1342714 - Eliminate the cost of performance monitoring (js::AutoStopwatch) from scrolling google spreadsheets

Reporter

Description

•

8 years ago

At least on OSX, the thread_info() syscall from http://searchfox.org/mozilla-central/rev/93f1641e394cfbdfbeed44e81f7dab0f2aff7b6f/toolkit/components/perfmonitoring/nsPerformanceStats.cpp#1296 shows up in profiles (so does the mach_thread_self() call.) Also js::RunScript is pretty hot here, and I suspect it's hot on other GSuites pages as well. There's no reason to pay this cost all the time.

(no longer active)

Reporter

Comment 1

•

8 years ago

Attached patch Disable performance monitoring by default — Details — Splinter Review

Attachment #8841284 - Flags: review?(dteller)

(no longer active)

Reporter

Updated

•

8 years ago

Assignee: nobody → ehsan

David Teller [:Yoric] - still alive but not very active

Assignee

Comment 2

•

8 years ago

Comment on attachment 8841284 [details] [diff] [review] Disable performance monitoring by default Review of attachment 8841284 [details] [diff] [review]: ----------------------------------------------------------------- If we disable performance monitoring, this will break the add-on watcher (including add-on performance telemetry), as well as about:performance, so there is a need to maintain monitoring.
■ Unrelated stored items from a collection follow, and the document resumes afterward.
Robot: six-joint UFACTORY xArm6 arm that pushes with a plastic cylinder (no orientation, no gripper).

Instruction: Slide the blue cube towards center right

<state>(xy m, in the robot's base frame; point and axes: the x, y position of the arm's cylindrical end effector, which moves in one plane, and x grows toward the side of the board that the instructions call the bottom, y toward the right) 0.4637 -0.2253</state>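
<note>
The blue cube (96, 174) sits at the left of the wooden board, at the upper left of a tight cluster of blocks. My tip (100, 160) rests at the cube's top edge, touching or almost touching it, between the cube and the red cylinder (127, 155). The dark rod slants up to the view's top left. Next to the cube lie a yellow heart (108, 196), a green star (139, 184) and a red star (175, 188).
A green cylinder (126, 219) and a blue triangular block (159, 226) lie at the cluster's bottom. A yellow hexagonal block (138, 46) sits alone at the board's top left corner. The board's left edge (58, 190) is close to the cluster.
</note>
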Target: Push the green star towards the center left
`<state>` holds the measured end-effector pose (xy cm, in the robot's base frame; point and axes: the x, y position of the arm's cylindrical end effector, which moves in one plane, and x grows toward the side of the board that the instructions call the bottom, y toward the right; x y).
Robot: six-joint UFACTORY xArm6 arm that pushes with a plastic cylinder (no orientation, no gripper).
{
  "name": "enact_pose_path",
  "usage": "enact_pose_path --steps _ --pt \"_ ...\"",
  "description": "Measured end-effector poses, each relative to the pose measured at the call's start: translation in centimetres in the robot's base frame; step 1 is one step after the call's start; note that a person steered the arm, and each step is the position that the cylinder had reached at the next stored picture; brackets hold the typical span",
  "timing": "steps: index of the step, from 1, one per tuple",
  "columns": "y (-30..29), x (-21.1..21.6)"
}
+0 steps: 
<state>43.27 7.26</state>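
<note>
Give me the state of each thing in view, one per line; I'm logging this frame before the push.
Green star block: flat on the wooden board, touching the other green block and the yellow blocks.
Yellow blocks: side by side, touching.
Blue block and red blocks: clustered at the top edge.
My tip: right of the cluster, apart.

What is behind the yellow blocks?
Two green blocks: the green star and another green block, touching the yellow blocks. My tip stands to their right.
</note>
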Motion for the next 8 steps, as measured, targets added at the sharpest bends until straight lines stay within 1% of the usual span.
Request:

Are you sure that this actually shows up in GSuite? Normally, this code is called at most once per tick-involving-js. If this code is a problem, I can think of the following avenues: - somehow reduce the number of times we call performance monitoring (e.g. introduce sampling); - somehow get rid of the thread_info call (e.g. use per-process info instead of per-thread info, or only use per-thread info once in a while to correct per-process info).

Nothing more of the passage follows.